Desde escolher a próxima música da sua playlist até escolher o tamanho certo das calças, as pessoas confiam mais
“Algoritmos podem realizar uma enorme quantidade detarefas, e seu número aumenta quase todos os dias”, explica o pesquisador Eric Bogert, da Universidade da Geórgia. “Parece haver uma tendência de confiar mais em algoritmos à medida que os problemas se tornam mais complexos do que nos conselhos de outras pessoas”, acrescentou Bogert.
No estudo, publicado na revista Scientific Reports, a equipe recrutou 1.500 pessoas.

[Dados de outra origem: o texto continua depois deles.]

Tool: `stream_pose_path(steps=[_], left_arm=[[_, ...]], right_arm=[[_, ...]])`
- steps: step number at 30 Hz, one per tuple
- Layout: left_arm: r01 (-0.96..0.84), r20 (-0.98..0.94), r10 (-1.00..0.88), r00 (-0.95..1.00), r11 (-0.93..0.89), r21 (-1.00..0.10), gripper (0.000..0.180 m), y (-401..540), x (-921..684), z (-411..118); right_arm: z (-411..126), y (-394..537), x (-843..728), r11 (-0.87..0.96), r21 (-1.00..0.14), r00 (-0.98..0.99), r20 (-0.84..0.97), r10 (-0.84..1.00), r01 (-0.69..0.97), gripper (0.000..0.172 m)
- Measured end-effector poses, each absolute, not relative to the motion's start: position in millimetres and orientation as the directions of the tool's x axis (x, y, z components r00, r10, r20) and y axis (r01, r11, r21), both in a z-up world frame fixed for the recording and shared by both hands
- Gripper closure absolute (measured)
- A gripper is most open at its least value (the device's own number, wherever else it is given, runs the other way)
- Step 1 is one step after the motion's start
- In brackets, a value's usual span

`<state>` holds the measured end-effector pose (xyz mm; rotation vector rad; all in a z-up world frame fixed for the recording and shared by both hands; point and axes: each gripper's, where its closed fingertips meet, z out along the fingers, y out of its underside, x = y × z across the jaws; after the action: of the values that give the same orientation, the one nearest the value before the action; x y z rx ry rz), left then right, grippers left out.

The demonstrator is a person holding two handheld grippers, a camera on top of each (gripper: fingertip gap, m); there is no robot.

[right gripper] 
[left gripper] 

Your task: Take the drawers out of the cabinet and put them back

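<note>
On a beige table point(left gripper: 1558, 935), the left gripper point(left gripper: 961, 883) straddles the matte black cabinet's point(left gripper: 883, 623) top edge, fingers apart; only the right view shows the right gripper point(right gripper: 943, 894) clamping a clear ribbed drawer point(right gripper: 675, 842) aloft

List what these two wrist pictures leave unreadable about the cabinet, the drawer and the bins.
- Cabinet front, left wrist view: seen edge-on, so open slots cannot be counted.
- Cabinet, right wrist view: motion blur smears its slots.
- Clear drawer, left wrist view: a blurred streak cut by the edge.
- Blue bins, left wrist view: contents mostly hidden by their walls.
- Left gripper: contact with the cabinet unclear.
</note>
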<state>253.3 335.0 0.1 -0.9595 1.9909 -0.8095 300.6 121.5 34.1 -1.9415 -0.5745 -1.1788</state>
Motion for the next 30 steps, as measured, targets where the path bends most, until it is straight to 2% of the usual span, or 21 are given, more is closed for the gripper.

Cientistas pediram a voluntários para contarnúmero de pessoas na multidão fotografou e forneceu dois tipos de pistas. Alguns foram criados por um grupo de outras pessoas e outros foram criados por um algoritmo. À medida que o número de pessoas na foto aumentava, a contagem tornou-se cada vez mais difícil. Como resultado, as pessoas eram mais propensas a seguir as pistas geradas pelo algoritmo, em vez de confiar em si mesmas ou na “sabedoria da multidão”.
O estudo levanta questões importantes sobre o uso onipresente de algoritmos na vida diária das pessoas.
Por exemplo, os algoritmos de reconhecimento facial já se tornaram objeto de intensa atenção nos últimos anos. A questão é que seu uso revelou preconceitos culturais em sua construção.